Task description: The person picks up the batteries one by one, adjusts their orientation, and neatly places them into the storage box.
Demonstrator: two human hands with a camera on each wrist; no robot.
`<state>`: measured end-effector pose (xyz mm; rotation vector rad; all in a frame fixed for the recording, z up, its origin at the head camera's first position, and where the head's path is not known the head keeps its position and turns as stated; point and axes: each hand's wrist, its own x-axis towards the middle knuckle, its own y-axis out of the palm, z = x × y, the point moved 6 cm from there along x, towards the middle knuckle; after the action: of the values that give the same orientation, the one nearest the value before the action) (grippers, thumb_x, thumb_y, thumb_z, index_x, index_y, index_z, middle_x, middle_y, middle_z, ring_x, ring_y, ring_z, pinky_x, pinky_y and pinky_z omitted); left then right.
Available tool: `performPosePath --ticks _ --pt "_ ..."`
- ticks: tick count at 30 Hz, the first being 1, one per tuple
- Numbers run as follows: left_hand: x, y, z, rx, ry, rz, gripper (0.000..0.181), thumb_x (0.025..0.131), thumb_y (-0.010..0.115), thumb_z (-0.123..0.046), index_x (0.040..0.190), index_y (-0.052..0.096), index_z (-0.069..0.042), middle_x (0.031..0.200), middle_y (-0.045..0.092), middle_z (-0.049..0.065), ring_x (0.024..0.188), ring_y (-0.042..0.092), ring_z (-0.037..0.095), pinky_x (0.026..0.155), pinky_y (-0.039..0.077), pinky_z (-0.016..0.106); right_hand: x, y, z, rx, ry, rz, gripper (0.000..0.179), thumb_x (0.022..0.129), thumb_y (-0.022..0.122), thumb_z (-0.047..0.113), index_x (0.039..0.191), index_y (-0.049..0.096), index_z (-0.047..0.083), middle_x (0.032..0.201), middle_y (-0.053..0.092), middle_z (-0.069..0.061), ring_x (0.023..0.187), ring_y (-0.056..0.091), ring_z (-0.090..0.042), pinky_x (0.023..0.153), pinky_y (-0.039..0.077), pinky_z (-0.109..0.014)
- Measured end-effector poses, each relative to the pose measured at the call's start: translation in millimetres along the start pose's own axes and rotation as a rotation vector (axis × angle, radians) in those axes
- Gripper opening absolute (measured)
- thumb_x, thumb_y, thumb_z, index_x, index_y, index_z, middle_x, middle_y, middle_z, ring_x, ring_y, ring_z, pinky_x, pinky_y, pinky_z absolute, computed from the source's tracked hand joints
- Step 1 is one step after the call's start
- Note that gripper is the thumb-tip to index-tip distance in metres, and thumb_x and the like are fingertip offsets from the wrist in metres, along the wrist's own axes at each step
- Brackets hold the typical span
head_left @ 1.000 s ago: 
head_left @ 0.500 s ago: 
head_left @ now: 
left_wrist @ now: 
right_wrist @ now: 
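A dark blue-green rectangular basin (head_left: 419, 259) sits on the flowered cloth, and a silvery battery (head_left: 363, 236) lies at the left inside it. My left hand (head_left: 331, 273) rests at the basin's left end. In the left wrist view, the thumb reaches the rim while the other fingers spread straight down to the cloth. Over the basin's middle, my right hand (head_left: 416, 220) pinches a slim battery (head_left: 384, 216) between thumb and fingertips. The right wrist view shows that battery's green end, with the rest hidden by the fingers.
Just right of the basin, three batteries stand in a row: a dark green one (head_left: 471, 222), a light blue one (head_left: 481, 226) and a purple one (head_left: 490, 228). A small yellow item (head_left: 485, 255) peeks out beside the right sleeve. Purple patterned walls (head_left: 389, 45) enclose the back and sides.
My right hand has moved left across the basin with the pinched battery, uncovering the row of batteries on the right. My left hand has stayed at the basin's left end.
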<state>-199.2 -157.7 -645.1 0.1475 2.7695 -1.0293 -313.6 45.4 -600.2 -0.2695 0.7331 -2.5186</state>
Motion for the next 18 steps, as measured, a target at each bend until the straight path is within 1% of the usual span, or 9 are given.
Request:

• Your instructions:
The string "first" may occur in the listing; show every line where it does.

• Solution to this task:
`<state>`: measured end-effector pose (xyz mm; rotation vector rad; all in a frame fixed for the recording, z up, its origin at the head camera's first position, and where the head's path is not known the head keeps its position and turns as stated; point and axes: each hand's wrist, its own x-axis towards the middle knuckle, its own y-axis out of the palm, z = x × y, the point moved 6 cm from there along x, towards the middle knuckle; after the action: of the values that give the same orientation, the one nearest the value before the action) (grippers, thumb_x, thumb_y, thumb_z, index_x, index_y, index_z, middle_x, middle_y, middle_z, ring_x, ring_y, ring_z, pinky_x, pinky_y and pinky_z omitted); left then right.
- ticks: tick count at 30 Hz, the first being 1, one per tuple

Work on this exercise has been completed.